[Dataset excerpts — start]

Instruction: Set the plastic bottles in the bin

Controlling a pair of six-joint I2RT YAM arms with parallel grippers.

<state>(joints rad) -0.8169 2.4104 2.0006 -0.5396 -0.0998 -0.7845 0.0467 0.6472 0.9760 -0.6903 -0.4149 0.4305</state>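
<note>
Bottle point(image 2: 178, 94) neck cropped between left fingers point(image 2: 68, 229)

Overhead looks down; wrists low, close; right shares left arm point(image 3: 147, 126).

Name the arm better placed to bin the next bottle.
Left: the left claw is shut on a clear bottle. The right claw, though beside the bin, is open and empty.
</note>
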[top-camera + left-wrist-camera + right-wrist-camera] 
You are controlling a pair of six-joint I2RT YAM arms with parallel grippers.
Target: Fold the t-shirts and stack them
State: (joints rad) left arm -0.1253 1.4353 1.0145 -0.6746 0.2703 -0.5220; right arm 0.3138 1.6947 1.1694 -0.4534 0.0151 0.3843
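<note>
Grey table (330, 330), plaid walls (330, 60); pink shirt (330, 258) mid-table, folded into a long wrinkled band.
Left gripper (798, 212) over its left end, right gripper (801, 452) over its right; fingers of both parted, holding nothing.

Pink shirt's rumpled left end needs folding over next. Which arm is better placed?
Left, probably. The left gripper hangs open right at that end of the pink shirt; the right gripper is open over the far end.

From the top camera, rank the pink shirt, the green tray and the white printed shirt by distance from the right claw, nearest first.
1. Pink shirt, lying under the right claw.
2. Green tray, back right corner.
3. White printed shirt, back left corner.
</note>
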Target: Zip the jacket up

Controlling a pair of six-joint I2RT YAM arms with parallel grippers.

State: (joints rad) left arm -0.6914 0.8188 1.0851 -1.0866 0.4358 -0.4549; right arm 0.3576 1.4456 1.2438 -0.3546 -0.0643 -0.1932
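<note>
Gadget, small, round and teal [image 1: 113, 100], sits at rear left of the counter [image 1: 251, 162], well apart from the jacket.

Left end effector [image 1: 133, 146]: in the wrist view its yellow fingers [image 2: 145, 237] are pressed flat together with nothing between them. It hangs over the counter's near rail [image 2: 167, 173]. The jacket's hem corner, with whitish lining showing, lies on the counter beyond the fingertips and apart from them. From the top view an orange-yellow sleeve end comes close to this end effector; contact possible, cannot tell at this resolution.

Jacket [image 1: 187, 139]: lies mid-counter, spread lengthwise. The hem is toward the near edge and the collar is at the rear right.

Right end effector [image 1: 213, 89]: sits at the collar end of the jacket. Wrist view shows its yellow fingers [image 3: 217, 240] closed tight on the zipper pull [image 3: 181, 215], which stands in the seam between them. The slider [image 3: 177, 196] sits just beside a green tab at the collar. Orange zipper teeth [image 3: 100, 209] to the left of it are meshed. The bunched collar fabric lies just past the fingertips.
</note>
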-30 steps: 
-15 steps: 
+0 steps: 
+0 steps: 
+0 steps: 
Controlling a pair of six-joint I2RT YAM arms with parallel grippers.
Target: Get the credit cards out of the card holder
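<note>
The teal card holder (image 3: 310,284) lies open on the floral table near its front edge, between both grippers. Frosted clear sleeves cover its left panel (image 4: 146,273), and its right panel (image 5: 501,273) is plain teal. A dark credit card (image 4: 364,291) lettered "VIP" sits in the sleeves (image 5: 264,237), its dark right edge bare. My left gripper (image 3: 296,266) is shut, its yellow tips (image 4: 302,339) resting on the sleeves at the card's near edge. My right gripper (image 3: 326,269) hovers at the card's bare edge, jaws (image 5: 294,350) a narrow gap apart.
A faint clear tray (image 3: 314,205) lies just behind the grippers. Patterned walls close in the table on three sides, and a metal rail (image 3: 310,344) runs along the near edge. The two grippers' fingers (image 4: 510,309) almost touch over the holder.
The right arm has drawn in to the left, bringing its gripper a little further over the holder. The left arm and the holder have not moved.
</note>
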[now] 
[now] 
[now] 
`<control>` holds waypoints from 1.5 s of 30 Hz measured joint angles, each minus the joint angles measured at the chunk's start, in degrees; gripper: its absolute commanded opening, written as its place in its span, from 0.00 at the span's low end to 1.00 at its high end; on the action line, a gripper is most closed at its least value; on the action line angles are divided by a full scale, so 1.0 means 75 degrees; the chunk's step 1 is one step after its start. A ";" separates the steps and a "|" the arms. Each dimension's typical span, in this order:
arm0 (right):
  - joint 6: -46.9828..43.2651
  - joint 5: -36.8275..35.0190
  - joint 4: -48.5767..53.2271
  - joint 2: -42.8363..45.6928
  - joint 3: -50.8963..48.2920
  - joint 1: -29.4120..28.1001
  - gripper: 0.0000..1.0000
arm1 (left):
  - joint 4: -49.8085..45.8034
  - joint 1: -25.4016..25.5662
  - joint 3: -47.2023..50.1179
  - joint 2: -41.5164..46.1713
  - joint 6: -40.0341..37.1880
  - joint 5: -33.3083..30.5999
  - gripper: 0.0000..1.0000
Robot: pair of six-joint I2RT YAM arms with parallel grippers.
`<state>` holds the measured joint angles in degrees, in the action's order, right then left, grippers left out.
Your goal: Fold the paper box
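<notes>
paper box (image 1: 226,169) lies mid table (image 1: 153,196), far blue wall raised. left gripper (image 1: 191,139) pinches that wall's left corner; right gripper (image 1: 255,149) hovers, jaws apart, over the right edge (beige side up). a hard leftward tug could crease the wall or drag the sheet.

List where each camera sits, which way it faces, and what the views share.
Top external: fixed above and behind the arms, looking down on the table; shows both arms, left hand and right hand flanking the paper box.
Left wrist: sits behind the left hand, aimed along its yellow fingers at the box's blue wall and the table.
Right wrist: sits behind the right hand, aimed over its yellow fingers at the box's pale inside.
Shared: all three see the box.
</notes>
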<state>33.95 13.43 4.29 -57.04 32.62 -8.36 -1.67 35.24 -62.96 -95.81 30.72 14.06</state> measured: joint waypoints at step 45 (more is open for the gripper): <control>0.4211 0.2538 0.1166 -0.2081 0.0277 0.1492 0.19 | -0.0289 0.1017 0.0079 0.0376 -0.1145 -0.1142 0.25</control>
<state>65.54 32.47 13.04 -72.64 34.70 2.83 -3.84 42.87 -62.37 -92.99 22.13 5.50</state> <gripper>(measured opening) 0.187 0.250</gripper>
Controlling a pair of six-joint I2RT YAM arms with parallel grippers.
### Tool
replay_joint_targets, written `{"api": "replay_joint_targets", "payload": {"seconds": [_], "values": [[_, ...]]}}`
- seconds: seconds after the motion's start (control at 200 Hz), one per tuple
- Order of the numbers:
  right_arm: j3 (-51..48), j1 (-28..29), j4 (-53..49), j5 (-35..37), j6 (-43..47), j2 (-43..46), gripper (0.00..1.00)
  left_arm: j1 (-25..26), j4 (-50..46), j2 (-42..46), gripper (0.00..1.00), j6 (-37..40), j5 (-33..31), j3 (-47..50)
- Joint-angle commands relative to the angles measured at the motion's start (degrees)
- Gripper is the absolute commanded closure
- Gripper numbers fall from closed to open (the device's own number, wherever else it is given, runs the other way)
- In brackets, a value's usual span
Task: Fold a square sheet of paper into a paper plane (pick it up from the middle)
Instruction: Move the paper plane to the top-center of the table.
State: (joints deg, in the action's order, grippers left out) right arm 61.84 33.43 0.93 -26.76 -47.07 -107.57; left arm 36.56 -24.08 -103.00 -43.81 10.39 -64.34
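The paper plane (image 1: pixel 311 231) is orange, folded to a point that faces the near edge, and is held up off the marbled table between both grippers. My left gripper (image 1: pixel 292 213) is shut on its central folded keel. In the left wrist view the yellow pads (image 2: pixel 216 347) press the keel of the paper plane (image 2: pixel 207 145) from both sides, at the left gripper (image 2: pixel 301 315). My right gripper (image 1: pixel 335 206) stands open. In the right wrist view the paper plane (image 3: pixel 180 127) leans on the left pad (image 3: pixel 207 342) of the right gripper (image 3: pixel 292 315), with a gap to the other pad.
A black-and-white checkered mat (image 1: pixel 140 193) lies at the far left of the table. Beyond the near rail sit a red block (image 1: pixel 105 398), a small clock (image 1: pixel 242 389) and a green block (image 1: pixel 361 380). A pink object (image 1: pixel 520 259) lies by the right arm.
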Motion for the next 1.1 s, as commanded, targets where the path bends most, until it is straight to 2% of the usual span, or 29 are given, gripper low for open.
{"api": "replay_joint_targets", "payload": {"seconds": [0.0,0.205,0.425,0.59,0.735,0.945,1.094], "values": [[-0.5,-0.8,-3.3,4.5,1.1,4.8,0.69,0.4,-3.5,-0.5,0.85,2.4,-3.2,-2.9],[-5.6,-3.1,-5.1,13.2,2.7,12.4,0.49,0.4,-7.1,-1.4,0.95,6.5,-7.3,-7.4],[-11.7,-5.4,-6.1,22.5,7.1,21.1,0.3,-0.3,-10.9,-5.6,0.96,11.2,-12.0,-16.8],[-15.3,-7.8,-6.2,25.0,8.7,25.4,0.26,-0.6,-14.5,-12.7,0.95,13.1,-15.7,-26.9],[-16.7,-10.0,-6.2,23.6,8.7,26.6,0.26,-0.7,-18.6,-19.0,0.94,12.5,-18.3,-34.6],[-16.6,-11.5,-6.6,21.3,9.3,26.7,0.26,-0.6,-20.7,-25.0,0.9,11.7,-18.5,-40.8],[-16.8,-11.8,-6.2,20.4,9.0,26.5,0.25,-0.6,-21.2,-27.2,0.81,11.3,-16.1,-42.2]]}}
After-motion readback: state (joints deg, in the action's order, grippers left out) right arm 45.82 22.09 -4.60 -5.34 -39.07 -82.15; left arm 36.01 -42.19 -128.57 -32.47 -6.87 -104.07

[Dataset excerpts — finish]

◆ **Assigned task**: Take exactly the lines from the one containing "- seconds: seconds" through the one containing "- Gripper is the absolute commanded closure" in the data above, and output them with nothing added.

◆ **Result of this task**:
- seconds: seconds after the motion's start (control at 200 Hz), one per tuple
- Order of the numbers:
  right_arm: j3 (-51..48), j1 (-28..29), j4 (-53..49), j5 (-35..37), j6 (-43..47), j2 (-43..46), gripper (0.00..1.00)
  left_arm: j1 (-25..26), j4 (-50..46), j2 (-42..46), gripper (0.00..1.00), j6 (-37..40), j5 (-33..31), j3 (-47..50)
- Joint-angle commands relative to the angles measured at the motion's start (degrees)
- Gripper is the absolute commanded closure

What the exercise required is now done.